REQUIRED WORK: Could you transcribe all of the data word for word?

EXERCISE DATA:
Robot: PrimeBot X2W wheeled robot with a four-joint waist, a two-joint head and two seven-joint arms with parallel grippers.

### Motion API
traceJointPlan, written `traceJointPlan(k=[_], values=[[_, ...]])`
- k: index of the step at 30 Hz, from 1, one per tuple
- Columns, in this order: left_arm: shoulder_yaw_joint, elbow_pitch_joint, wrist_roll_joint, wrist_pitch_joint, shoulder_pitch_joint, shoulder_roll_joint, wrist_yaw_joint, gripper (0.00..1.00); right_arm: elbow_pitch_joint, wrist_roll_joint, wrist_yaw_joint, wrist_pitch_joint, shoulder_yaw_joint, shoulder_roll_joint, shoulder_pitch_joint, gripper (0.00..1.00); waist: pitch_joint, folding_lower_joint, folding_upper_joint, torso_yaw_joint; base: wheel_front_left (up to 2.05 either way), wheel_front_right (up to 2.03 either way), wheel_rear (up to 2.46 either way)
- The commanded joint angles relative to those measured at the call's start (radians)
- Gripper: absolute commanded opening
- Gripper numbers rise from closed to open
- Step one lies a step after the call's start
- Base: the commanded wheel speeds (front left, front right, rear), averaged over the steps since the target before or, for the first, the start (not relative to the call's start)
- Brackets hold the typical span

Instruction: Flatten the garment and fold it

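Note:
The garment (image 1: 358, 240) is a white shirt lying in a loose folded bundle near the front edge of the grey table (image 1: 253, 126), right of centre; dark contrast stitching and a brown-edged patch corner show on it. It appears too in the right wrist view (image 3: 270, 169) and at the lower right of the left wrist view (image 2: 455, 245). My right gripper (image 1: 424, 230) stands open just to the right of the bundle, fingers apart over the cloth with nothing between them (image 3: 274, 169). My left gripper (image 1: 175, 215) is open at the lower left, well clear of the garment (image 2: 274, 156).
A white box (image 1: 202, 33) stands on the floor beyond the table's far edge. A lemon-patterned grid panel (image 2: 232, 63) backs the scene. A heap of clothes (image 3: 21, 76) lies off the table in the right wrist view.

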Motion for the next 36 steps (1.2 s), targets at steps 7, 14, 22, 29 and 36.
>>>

TASK OUTPUT:
Robot: PrimeBot X2W wheeled robot with a four-joint waist, a two-joint head and two seven-joint arms with parallel grippers.

### Motion API
traceJointPlan, written `traceJointPlan(k=[_], values=[[_, ...]])`
- k: index of the step at 30 Hz, from 1, one per tuple
- Columns, in this order: left_arm: shoulder_yaw_joint, elbow_pitch_joint, wrist_roll_joint, wrist_pitch_joint, shoulder_pitch_joint, shoulder_roll_joint, wrist_yaw_joint, gripper (0.00..1.00); right_arm: elbow_pitch_joint, wrist_roll_joint, wrist_yaw_joint, wrist_pitch_joint, shoulder_yaw_joint, shoulder_roll_joint, shoulder_pitch_joint, gripper (0.00..1.00); waist: pitch_joint, folding_lower_joint, folding_upper_joint, torso_yaw_joint; base: wheel_front_left (up to 2.05 either way), wheel_front_right (up to 2.03 either way), wheel_rear (up to 2.46 either way)
- The commanded joint angles relative to those measured at the call's start (radians)
- Gripper: absolute commanded opening
- Gripper numbers rise from closed to open
- Step one lies a step after the call's start
- Base: the commanded wheel speeds (front left, front right, rear), averaged over the steps since the target before or, for the first, the start (not relative to the call's start)
- Brackets hold the typical span

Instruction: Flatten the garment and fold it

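Note:
The garment (image 1: 358, 240) is a white shirt lying in a loose folded bundle near the front edge of the grey table (image 1: 253, 126), right of centre; dark contrast stitching and a brown-edged patch corner show on it. It appears too in the right wrist view (image 3: 270, 169) and at the lower right of the left wrist view (image 2: 455, 245). My right gripper (image 1: 424, 230) stands open just to the right of the bundle, fingers apart over the cloth with nothing between them (image 3: 274, 169). My left gripper (image 1: 175, 215) is open at the lower left, well clear of the garment (image 2: 274, 156).
A white box (image 1: 202, 33) stands on the floor beyond the table's far edge. A lemon-patterned grid panel (image 2: 232, 63) backs the scene. A heap of clothes (image 3: 21, 76) lies off the table in the right wrist view.
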
Motion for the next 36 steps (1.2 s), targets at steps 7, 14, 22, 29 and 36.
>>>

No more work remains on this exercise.